[INFORMATION SHOWN Boundary: Start]
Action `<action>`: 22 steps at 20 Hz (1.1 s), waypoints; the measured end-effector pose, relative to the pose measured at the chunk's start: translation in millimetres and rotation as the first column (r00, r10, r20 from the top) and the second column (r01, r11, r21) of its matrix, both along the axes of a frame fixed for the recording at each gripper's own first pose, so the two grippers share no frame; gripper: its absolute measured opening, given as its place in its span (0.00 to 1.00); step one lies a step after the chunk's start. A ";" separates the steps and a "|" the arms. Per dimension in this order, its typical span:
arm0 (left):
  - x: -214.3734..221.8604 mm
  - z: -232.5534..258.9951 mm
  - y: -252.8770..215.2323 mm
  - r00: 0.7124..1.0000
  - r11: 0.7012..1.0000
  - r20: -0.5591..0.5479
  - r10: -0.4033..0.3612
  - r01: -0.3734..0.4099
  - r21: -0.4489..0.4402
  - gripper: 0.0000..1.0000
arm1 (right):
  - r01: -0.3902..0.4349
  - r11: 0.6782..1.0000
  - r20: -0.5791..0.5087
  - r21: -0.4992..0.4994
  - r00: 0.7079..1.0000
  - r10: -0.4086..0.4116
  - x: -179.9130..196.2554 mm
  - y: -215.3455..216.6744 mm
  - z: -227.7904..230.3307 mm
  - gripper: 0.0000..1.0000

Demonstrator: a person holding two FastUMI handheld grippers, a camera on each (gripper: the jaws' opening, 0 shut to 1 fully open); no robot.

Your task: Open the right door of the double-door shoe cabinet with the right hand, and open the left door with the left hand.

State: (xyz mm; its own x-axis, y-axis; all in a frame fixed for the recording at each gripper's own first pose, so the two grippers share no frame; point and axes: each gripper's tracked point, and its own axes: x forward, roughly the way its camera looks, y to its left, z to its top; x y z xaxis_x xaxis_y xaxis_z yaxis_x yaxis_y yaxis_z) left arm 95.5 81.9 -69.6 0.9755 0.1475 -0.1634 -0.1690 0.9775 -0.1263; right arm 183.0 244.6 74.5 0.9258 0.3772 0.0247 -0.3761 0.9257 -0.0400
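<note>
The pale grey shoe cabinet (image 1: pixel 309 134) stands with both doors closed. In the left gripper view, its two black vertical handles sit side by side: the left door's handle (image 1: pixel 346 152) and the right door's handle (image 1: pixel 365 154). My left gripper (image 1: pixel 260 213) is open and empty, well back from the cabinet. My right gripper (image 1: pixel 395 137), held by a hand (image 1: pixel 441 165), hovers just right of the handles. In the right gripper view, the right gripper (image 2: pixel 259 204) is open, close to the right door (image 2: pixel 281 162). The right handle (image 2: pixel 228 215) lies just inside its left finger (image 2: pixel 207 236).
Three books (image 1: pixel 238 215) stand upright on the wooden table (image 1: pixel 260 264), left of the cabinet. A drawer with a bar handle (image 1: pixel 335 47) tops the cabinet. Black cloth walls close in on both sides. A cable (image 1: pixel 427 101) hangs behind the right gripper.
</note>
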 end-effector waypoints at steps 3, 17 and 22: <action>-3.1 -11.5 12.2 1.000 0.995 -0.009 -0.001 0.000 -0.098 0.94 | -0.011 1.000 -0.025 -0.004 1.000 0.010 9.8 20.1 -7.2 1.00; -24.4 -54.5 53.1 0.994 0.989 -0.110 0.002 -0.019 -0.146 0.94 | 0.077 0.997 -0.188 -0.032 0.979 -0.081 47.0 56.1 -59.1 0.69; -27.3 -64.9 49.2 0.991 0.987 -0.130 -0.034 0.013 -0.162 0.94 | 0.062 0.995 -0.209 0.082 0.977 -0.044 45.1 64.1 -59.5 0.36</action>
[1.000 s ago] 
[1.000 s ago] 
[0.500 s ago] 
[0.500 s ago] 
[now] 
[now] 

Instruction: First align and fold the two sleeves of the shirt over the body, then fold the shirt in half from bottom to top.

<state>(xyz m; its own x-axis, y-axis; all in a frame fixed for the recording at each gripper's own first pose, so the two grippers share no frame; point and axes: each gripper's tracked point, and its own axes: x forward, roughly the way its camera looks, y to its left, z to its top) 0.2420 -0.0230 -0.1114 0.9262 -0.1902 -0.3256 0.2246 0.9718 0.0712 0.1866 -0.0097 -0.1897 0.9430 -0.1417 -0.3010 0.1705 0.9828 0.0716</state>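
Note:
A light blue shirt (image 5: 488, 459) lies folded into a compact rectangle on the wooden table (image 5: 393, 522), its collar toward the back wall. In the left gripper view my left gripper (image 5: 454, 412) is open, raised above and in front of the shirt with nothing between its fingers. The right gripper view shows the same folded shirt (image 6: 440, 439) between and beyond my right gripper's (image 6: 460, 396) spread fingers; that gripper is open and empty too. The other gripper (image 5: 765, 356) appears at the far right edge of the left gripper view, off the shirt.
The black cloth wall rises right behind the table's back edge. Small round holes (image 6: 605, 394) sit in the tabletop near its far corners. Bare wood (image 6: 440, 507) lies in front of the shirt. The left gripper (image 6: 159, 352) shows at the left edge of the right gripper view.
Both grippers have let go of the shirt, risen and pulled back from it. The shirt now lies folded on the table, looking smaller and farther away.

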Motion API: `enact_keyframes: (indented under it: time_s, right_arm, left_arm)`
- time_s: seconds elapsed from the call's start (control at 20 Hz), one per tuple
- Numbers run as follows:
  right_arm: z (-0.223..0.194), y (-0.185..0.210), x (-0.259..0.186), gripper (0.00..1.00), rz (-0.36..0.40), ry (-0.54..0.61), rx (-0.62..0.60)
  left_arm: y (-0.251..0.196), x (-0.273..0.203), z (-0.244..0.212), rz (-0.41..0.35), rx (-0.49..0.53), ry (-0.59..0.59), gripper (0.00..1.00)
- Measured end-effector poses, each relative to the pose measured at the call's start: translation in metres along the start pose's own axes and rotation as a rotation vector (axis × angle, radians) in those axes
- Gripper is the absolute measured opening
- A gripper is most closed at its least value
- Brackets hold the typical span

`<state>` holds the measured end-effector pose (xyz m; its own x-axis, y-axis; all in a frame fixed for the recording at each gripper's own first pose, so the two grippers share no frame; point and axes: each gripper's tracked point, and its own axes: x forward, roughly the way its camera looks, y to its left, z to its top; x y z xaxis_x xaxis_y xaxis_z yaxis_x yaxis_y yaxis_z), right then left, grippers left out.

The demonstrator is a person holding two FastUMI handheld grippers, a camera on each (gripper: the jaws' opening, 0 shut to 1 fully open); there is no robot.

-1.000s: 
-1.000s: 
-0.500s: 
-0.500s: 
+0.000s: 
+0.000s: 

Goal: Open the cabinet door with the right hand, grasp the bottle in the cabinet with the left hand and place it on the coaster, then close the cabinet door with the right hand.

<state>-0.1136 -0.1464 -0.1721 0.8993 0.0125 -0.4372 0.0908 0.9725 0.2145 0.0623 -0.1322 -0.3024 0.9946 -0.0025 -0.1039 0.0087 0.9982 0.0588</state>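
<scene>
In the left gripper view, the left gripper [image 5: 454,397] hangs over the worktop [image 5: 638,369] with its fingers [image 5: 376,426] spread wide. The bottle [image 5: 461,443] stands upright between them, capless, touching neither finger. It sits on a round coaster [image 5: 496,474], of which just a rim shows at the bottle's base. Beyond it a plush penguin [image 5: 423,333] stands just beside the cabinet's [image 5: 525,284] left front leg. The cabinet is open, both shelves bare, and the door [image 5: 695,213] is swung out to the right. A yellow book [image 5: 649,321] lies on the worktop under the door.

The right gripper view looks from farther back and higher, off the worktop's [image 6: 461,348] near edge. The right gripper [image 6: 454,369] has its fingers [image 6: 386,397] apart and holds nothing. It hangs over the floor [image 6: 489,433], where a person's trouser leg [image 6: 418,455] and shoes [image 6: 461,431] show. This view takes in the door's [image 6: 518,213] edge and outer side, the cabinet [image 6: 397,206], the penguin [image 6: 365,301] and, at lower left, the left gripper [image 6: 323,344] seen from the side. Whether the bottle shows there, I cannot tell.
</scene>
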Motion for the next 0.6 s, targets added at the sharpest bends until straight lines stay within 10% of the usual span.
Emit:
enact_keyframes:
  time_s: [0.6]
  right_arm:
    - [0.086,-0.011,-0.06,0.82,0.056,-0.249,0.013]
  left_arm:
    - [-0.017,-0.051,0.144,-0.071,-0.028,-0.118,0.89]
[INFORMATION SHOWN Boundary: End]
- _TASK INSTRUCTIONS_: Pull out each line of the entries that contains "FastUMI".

- _RESPONSE TO THIS EXERCISE_:
Demonstrator: a person holding two FastUMI handheld grippers, a camera on each (gripper: the jaws' opening, 0 shut to 1 fully open); no robot.
The demonstrator is a person holding two FastUMI handheld grippers, a camera on each (gripper: the jaws' opening, 0 shut to 1 fully open); there is no robot.

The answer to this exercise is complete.